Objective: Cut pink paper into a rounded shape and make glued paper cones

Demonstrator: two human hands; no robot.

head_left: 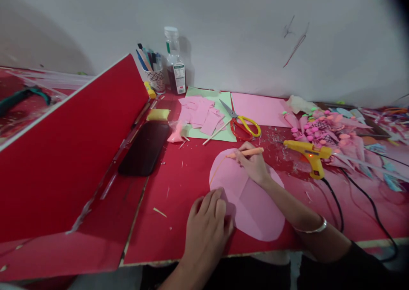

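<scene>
A pink paper heart [260, 209] lies flat on the red table, with a faint fold down its middle. In my right hand [254, 166] is an orange felt-tip pen [252, 152], pinched near its tip, which is at the upper left lobe. An orange line runs along the inside of that lobe's left edge. My left hand [209, 217] rests on the lower left edge of the heart, fingers bent and resting on it, holding nothing. Just beyond the heart are scissors [238, 119] with red and yellow handles.
Behind lie pink paper scraps [201, 113] on a green sheet [223, 134]. Left are a black phone [145, 149] and a leaning red board [79, 153]. A yellow glue gun [308, 151] with a cord and pink paper cones [332, 132] are on the right.
</scene>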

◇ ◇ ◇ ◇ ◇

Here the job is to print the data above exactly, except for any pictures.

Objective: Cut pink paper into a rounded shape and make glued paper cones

Demonstrator: two human hands; no robot.

head_left: 

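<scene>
A pink paper heart [260, 209] lies flat on the red table, with a faint fold down its middle. In my right hand [254, 166] is an orange felt-tip pen [252, 152], pinched near its tip, which is at the upper left lobe. An orange line runs along the inside of that lobe's left edge. My left hand [209, 217] rests on the lower left edge of the heart, fingers bent and resting on it, holding nothing. Just beyond the heart are scissors [238, 119] with red and yellow handles.
Behind lie pink paper scraps [201, 113] on a green sheet [223, 134]. Left are a black phone [145, 149] and a leaning red board [79, 153]. A yellow glue gun [308, 151] with a cord and pink paper cones [332, 132] are on the right.
</scene>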

The answer given is complete.